UPDATE: In open court Friday, Simmons waived his right to refuse extradition, Chief Brad Moericke said. He may arrive in Pierce County to begin the trial process later in the week of May 21, 2013.
The alleged murderer of a California construction worker found slain outside the Sumner Motor Inn in December was arrested in Georgia Wednesday by Dekalb County Sheriff’s deputies.
Quentin Lorenzo Simmons, 29, was detained in his motel room shortly after 2 p.m., after deputies successfully tracked his location through his cell phone.
“(Deputies) spotted him out front of his room, he spotted them and retreated back to his room, and the arrest proceeded from there,” Sumner Police Chief Brad Moericke said.
Law enforcement had previously arrested Elyse Lattimer — a woman believed to be Simmons’ driver on the night of the murder, also known as Elyse Monique Gladue or China Simmons, according to the prosecutor’s charging papers — Thursday after she was discovered at the home of Simmons’ mother. She waived her right to refuse extradition to Washington state for prosecution in Pierce County Superior Court.
Lattimer faces one charge of rendering criminal assistance in the first degree.
Moericke said it was too early to know whether Simmons would waive his right to refuse extradition from Georgia. If he does, it could take 90 days to obtain a Governor’s warrant to bring him to Pierce County for trial, he said.
“We’re very pleased to have reached this resolution for the (victim’s) family and any other victims of this person,” Moericke said.
On May 7, Pierce County prosecutor Mark Lindquist charged Simmons, in absentia, with one count of first-degree murder and three counts of first-degree assault in connection to the Dec. 16 shooting of four California men, one of whom died at the scene.
At 12:32 a.m. Dec. 16, 2012, Sumner police were dispatched to a reported shooting at the Sumner Motor Inn. There, they discovered the body of Rigoberto Daza Vargas, 23, and his three surviving companions, John Figueroa, Stanley Figueroa and Felipe Cortez.
Vargas had sustained three gunshot wounds to his torso and one in the neck. Cortez had been shot in both legs, and the Figueroas were shot in their arms and abdomens.
According to the prosecutor’s charging papers, the four construction workers had been staying at the motel for several weeks while they worked on the construction of an area Costco store. On the night of the murder, they were smoking cigarettes outside of their room when a silver sedan drove up and the driver — believed to be Lattimer — asked the men if they knew where she could buy marijuana.
Vargas responded insultingly, reportedly telling the woman, “No b—-, get the f— out of here.”
The vehicle’s passenger — believed to be Simmons — became upset at the belligerent response.
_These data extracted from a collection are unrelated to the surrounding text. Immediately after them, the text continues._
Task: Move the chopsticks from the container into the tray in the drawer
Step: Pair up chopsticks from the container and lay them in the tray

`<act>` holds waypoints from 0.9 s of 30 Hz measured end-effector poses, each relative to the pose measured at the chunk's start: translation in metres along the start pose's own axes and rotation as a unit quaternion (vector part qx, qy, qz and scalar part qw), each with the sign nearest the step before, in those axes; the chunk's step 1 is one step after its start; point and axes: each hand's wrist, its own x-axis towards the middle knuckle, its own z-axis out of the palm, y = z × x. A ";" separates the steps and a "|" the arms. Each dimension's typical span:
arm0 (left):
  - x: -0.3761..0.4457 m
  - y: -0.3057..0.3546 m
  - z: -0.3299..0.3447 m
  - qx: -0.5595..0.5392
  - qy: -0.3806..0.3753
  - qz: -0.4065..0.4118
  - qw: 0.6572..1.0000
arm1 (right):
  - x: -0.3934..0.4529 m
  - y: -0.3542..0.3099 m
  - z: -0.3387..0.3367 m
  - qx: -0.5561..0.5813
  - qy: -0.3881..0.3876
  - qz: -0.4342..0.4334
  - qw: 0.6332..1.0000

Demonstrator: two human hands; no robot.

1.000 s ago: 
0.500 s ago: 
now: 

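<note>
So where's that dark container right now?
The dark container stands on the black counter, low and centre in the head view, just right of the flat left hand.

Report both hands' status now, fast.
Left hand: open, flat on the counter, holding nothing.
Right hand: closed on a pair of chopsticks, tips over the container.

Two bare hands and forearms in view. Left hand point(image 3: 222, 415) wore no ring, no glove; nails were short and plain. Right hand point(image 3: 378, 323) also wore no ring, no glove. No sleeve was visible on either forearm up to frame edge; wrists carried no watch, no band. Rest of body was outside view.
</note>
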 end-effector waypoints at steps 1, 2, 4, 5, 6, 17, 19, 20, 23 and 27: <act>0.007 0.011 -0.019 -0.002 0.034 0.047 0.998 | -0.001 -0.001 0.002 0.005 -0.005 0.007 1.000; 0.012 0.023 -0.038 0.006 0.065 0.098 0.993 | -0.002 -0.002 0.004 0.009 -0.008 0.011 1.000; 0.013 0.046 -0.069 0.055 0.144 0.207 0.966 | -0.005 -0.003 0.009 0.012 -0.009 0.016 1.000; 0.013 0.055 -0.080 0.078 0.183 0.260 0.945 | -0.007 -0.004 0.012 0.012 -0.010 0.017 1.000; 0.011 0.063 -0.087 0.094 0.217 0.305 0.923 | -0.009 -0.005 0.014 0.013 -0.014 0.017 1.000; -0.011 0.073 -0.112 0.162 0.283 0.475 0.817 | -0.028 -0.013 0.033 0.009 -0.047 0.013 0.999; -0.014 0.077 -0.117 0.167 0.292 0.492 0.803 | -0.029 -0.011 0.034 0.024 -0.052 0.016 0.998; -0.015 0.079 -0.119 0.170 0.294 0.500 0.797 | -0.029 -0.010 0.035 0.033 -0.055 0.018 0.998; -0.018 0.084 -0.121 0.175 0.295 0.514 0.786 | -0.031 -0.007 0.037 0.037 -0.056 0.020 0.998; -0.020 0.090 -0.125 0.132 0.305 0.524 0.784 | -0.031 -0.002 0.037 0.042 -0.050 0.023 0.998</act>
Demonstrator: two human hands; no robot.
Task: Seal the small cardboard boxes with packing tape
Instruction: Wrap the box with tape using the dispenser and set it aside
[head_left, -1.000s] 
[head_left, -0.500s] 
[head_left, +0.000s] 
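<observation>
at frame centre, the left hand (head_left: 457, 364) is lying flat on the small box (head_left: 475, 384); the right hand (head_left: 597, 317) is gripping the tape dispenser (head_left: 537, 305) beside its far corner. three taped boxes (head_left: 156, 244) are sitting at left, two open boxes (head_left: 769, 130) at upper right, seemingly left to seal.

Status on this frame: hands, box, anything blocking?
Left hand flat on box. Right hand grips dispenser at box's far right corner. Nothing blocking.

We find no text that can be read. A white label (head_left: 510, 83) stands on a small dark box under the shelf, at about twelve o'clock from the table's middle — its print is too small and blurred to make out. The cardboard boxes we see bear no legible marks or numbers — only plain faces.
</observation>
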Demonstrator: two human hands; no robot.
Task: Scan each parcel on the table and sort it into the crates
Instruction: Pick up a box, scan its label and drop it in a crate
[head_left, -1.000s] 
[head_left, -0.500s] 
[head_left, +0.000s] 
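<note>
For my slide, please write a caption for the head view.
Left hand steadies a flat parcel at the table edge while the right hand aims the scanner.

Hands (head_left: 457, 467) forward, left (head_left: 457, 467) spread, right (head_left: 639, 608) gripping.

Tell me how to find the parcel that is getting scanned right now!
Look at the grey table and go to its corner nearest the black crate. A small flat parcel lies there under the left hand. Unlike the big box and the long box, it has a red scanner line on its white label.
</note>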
John Figueroa attempted to calm the man and explain that Vargas had been drinking, but he refused the explanation and told him “We’re coming back.”
The silver sedan pulled out of the parking lot and drove a short distance away before turning around and returning to the lot. The passenger exited the vehicle with a .45 caliber handgun, shooting Vargas several times before turning the gun on the other three men. After he finished, he returned to the car and the woman drove away.
Police attention was led to Lattimer after an anonymous tipster informed law enforcement the female had recently been involved in a domestic disturbance with her mother. The information narrowed the search for a woman who shared the suspect’s distinctive dyed red hair. A search of Lattimer’s Facebook page turned up a photo of her standing in front of a car that matched the suspect vehicle description.
Police obtained a warrant to trace Lattimer’s cell phone, and logged a pattern of phone calls made from Washington, from Montana, from Texas and finally Georgia, her state of residence.
Friends and family of Lattimer informed police she had recently visited her mother in Washington, accompanied by her boyfriend “Q.” Police used the information, and a photo of Lattimer with her boyfriend, to identify Simmons as a suspect.
A photo montage that included Simmons was shown to two of the surviving shooting victims. One of the victims positively identified Simmons.